It's trivia, and more often than not it's completely useless trivia.

Big-O complexity refers to asymptotic complexity which is only theoretically met with very large datasets which are already in the realm of a RDBMS. Until that point, performance is far more sensitive to cache locality and other implementation details. This means that all those trivia numbers don't even match with real world data you get from your own performance tests.

So what's the point of wasting time memorizing trivia that doesn't even match real-world observations?


Big-o of various data structures is typically trivia not worth remembering but it’s also easy to remember for the most common data structures.

For all the other data structure operations it up. But there’s a lot more to data structures than big-O and implementing it yourself is one way to expose yourself to those details (eg cache locality or other things). Crossing abstraction layers requires an understanding of what’s above and below an abstraction. It’s not trivial to have that knowledge and know how to apply it effectively.

It also is not relegated to RDBMS. It can come up when dealing with as few as 1M elements. For example, look up the Rockstar long loading time bug that applied an n^2 algorithm accidentally to something like a few thousand or hundred thousand elements.

But you seem to be pretty into the ignorance is a virtue mantra so not sure there’s any point in engaging further.


Big O notation is a description of algorithmic complexity, not “data structures” and it definitely isn’t trivia. One of the two biggest pain points I’ve dealt with with new devs (even experienced ones) is that they ignore time complexity and write god awful slow code.

(The other is adding network requests, eg database calls, in loops)


You’re being a tad pedantic and more annoyingly also wrong.

Big-o notation can also describe space complexity which is a property of the data structure itself and not the algorithmic operations. What I said was a catch all.

As for trivia, it 100% is when literally ever good data structure documentation says the big-o of that operation (+ a lot more details that can sometimes be more relevant). It’s trivia worth knowing for arrays and hash tables but not worth remembering for the various trees because there’s so many of them and they’re used so infrequently (+ implementation decisions can matter which is why reading docs is more important).

I don’t know what problem domains you are working with but algorithmic complexity is not the most common slow code reason I’ve seen new devs run across because the sane generic defaults tend to be relied on for that exact reason (+ code review by someone with experience will catch obvious problems)


> I don’t know what problem domains

The addendum about network calls in a loop makes it sound like his domain uses some kind of SDK with a bad API design. There are some notorious examples which are known to fool new and uninitiated developers who haven't read the fine print into writing code that looks perfectly reasonable on the surface, but does dumb things under the hood.

My experience with new devs is more towards obsessive concern with respect to time complexity, at least where isn't hidden behind a bad API design, fearing an algorithm with high complexity that when measured under its practical use would be just fine. It can be difficult for new (and even old) developers to grasp just how fast computers actually are.

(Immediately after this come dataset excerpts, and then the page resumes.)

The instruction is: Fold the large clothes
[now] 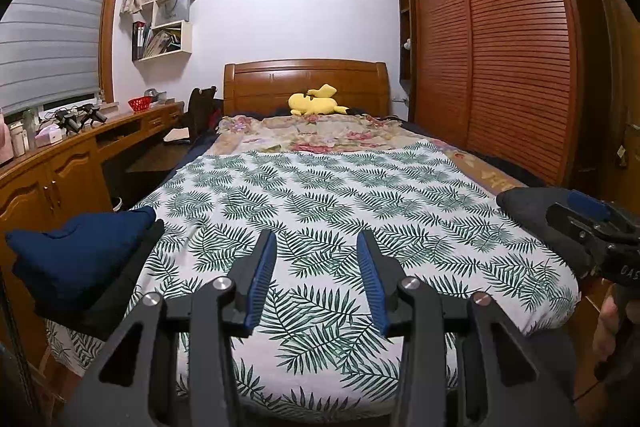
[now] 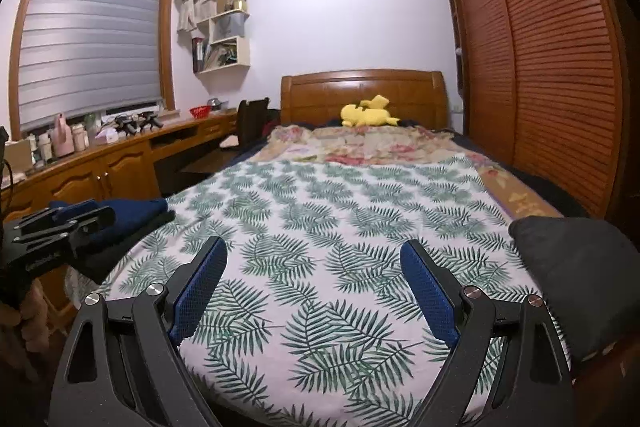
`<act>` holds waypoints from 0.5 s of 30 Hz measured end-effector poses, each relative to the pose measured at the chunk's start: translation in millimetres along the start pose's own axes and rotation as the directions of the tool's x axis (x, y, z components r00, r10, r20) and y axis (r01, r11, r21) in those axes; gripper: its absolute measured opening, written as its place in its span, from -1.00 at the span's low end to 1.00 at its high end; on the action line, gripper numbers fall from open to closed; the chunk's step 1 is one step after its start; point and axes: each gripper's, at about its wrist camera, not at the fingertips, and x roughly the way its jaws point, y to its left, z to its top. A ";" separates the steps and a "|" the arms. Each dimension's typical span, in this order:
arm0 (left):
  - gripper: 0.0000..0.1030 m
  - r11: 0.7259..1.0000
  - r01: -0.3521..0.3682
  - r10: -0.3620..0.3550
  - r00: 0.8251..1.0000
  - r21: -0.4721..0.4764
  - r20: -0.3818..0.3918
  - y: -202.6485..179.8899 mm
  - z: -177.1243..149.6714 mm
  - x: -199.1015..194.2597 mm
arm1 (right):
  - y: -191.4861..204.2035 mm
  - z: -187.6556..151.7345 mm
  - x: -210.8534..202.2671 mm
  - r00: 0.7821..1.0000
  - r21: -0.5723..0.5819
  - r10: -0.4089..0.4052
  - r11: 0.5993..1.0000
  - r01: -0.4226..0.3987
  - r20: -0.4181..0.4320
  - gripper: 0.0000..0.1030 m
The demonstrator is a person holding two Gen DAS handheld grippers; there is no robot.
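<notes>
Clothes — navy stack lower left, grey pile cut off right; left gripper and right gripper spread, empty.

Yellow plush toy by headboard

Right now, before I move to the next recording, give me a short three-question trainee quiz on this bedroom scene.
1. True or false: the left gripper holds a garment.
2. Which lies at the bed's left edge? A) folded navy garment B) a towel C) a pillow
3. What yellow thing lies by the headboard?

Key:
1. False: both the left gripper and the right gripper are open and empty over the leaf-print sheet.
2. A. It sits on a black folded piece; a dark grey garment lies at the right edge.
3. A yellow plush toy.
</notes>
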 end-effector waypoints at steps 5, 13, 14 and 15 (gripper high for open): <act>-0.21 1.000 0.001 -0.001 1.000 -0.005 -0.001 1.4 -0.3 0.0 | -1.2 -1.3 1.9 1.000 0.005 -0.001 1.000 0.001 -0.005 0.75; -0.21 1.000 0.001 -0.001 1.000 -0.005 -0.001 2.1 -0.7 0.2 | -2.6 -4.0 -0.6 1.000 0.010 -0.005 1.000 0.005 -0.006 0.75; -0.21 1.000 0.001 -0.001 1.000 -0.006 -0.001 1.9 -1.0 -0.3 | -2.7 -3.9 -1.0 1.000 0.009 -0.005 1.000 0.005 -0.005 0.75; -0.21 1.000 0.002 -0.002 1.000 -0.006 0.000 2.3 -1.1 -0.2 | -2.2 -4.0 -0.7 1.000 0.009 -0.006 1.000 0.006 -0.005 0.75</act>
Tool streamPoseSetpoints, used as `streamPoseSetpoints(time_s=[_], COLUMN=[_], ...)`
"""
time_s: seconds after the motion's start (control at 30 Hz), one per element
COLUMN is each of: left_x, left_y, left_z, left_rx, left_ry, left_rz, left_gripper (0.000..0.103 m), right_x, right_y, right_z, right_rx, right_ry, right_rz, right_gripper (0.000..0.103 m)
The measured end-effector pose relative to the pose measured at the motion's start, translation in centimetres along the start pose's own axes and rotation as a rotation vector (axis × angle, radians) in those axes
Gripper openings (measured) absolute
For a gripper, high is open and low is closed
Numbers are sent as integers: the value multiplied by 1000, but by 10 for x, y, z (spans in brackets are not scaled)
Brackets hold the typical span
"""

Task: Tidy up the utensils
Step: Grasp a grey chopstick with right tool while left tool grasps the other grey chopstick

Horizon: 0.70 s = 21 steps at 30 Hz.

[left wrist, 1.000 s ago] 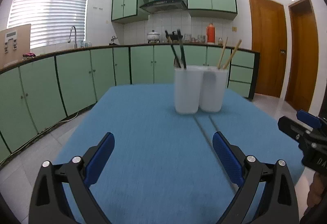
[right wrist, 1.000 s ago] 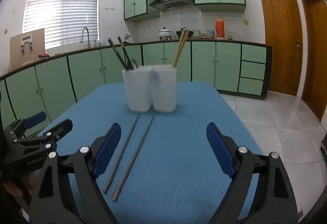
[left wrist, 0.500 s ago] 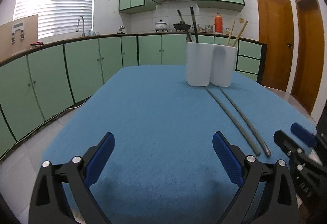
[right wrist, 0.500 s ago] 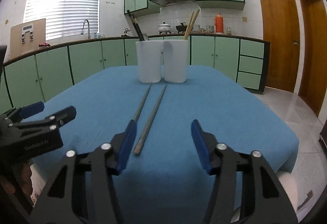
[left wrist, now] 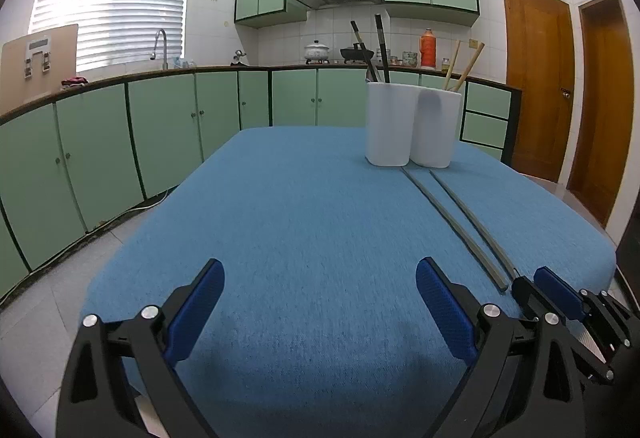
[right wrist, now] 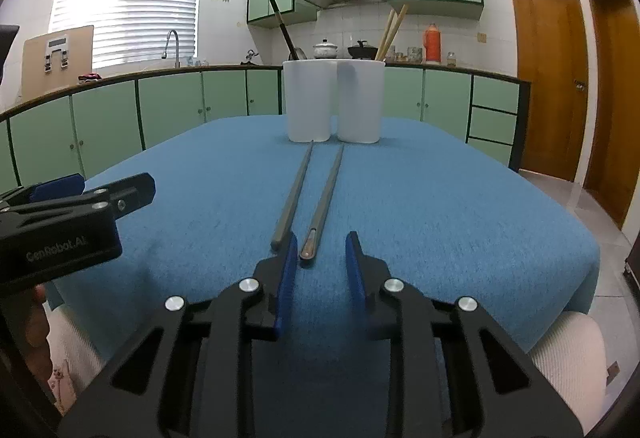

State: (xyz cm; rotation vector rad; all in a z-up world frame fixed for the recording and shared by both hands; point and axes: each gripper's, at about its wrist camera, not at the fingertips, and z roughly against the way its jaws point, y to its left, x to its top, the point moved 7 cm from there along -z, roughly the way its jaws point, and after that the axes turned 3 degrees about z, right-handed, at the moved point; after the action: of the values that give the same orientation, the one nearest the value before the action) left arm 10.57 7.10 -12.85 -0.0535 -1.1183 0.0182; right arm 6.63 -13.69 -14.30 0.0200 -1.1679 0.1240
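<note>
Two grey metal chopsticks (right wrist: 316,198) lie side by side on the blue tablecloth (right wrist: 440,206), running from the near edge toward two white holders (right wrist: 334,100). The left holder (left wrist: 389,124) holds dark utensils; the right holder (left wrist: 437,126) holds wooden chopsticks. My right gripper (right wrist: 321,250) is partly closed, its fingers straddling the near end of the right chopstick, apart from it. It also shows in the left wrist view (left wrist: 542,284). My left gripper (left wrist: 318,298) is wide open and empty above the cloth's near edge; it shows at the left of the right wrist view (right wrist: 100,192).
Green kitchen cabinets (left wrist: 168,134) run along the far side behind the table. Two wooden doors (left wrist: 560,94) stand at the right. A white textured cover (right wrist: 568,358) hangs below the table's near edge.
Both grippers have pulled back and lowered to the table's near edge. The right gripper's jaws have narrowed around the end of the right chopstick. The left gripper stays wide open.
</note>
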Motion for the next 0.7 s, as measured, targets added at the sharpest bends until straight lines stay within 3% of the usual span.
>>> streamPoseSetpoints(time_s=[0.7], left_x=[1], left_y=[-4], left_z=[1], left_rx=[-10], left_ry=[-5], left_rz=[5], left_gripper=[95], right_x=[-3], right_y=[-2], right_z=[-6], right_rx=[-36], right_ry=[-37], right_rz=[-6], right_gripper=[7])
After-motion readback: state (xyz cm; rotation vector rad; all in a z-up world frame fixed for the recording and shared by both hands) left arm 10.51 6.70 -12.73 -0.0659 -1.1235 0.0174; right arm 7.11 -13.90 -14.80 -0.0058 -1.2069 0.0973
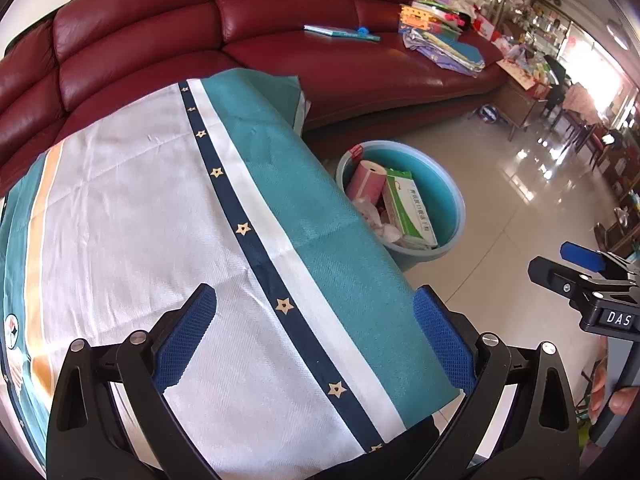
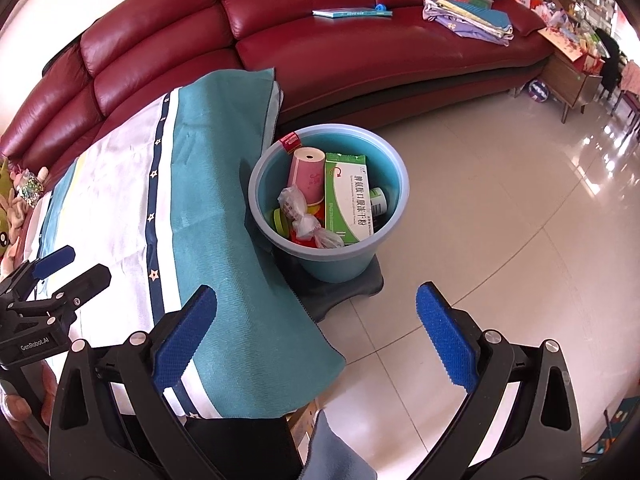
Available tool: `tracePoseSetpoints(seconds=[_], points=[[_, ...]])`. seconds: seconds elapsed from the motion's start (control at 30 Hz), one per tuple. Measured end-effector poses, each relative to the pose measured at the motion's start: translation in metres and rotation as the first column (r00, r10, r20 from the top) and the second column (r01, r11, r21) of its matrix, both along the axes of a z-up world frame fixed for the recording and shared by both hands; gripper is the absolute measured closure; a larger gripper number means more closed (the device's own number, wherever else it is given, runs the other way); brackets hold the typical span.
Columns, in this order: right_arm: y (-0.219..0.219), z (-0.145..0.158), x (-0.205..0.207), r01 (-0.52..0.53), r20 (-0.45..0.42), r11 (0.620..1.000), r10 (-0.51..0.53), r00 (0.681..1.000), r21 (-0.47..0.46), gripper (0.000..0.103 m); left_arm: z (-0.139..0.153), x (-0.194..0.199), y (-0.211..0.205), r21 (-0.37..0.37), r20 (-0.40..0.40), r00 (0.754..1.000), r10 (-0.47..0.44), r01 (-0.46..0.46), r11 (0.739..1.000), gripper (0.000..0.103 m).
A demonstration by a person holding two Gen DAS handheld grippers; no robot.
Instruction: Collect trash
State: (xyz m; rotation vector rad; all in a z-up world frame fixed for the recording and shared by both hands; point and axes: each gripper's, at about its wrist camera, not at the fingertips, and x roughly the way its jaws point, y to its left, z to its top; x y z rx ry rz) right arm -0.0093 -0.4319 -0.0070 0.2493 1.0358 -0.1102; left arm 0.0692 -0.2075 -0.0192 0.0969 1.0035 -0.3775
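A blue bucket (image 2: 394,184) stands on the tiled floor beside the table; it also shows in the left wrist view (image 1: 454,200). It holds a pink paper cup (image 2: 306,176), a green and white medicine box (image 2: 347,198), crumpled plastic wrappers (image 2: 304,216) and a small bottle (image 2: 378,200). My left gripper (image 1: 314,340) is open and empty above the tablecloth (image 1: 140,200). My right gripper (image 2: 316,340) is open and empty, over the table's corner and the floor, short of the bucket.
The table carries a teal, white and navy starred cloth (image 2: 224,208). A dark red leather sofa (image 2: 360,48) curves behind, with a book (image 2: 352,12) and a pile of papers (image 2: 468,16) on it. Glossy tiled floor (image 2: 500,220) lies to the right, with furniture far right.
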Motion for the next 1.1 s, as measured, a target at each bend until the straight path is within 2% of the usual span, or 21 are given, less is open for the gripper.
tracePoseSetpoints(seconds=[0.53,0.73,1.1], points=[[0.005,-0.010,0.004,-0.008,-0.020,1.000,0.008,1.000,0.021,0.007,-0.009,-0.001,0.006,0.015,-0.014,0.999,0.038,-0.038,0.999,0.004],[0.003,-0.013,0.005,-0.004,-0.024,1.000,0.004,1.000,0.024,0.007,-0.012,-0.002,0.009,-0.006,-0.028,0.999,0.037,-0.038,0.999,0.004],[0.000,-0.014,0.008,-0.004,-0.029,1.000,0.004,1.000,0.023,0.007,-0.012,-0.004,0.005,0.018,-0.014,0.999,0.048,-0.048,0.999,0.004]])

I work in multiple problem domains as I lead teams on multiple projects across orgs. My comment about network requests is because one of the most common issues I see in inexperienced engineers is writing database code locally where they add a lookup and insert on some dataset inside of a loop. Regardless of language this is unacceptably slow when a real network is involved.


Yeah, a lot of database management systems have really bad API designs, often mirroring the underlying database API directly to the user over the network without any further consideration towards the network having different constraints.

Said database APIs are typically not unreasonable when the database is running in the same memory space as the application, where latency is unnoticeable, as historically was the case when a lot of these APIs were designed. But, as you know, the model breaks as soon as you find yourself in a high latency environment, like over a network.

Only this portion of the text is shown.